Pension funds operate on shared contributions from both employers and employees, which are invested to generate returns, and in turn provide benefits after retirement or in the case of disability or death. The structure of a pension fund influences how contributions are managed, the level of risk involved, and the potential returns.

Key elements include:

  • Contributions: Employers and employees share the cost, with legal minimums set under BVG guidelines.
    Returns: Pension funds must meet a minimum interest rate set annually by the federal government (currently 1.25% as of 2025).
  • Benefits: These include retirement income, disability benefits, and survivors’ pensions.
  • Portability: Employees’ accrued benefits can be transferred when they change jobs or leave Switzerland.
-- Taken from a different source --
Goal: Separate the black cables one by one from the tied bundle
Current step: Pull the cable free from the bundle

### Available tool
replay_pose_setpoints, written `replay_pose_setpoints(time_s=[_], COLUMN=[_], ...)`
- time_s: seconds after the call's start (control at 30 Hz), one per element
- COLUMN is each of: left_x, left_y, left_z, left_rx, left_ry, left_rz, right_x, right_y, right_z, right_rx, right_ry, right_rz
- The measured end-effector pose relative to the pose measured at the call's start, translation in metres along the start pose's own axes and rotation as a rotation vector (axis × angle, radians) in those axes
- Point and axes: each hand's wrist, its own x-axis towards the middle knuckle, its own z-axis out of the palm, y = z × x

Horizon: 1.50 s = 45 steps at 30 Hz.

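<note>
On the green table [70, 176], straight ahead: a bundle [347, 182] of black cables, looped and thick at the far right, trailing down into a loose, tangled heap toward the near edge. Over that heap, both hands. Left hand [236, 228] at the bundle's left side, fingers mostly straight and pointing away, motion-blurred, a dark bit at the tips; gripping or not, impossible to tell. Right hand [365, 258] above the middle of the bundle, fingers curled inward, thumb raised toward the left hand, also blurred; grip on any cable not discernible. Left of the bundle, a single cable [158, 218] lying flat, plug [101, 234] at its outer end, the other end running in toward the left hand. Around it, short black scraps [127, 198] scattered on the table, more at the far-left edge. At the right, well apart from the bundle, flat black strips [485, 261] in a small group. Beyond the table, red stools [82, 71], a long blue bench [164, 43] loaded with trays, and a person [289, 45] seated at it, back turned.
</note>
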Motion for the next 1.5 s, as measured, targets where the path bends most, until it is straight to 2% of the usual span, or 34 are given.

Fund management models: full insurance vs semi-autonomous solutions

Swiss occupational pension funds typically follow one of two management models, which affect how funds are invested and who bears the investment risk:

Full insurance

With a fully insured pension model, the pension contributions from both the employer and employees are pooled into an insurance product. The insurance company manages the investments and guarantees all benefits, including both the retirement savings and risk-related benefits such as disability and survivors’ pensions.

Full insurance solutions offer predictability and security as the employer and employees are not exposed to any of the investment risk.  However, they also come with higher costs and lower potential returns. They are best suited for SMEs seeking minimal financial risk and reduced administrative burden.

Semi-autonomous solutions

With a semi-autonomous pension model, the pension fund manages investments independently while only insuring the risk benefit portion (i.e., disability and survivors’ pensions).

This means that the employers and employees are exposed to the investment risk of the retirement capital, but can benefit from greater flexibility, lower costs, and potentially higher returns. As such, semi-autonomous solutions are generally preferred by slightly larger companies with a higher risk tolerance and with an aim to maximize investment return.

Employers choosing between these models should consider risk tolerance, cost efficiency, and long-term financial planning.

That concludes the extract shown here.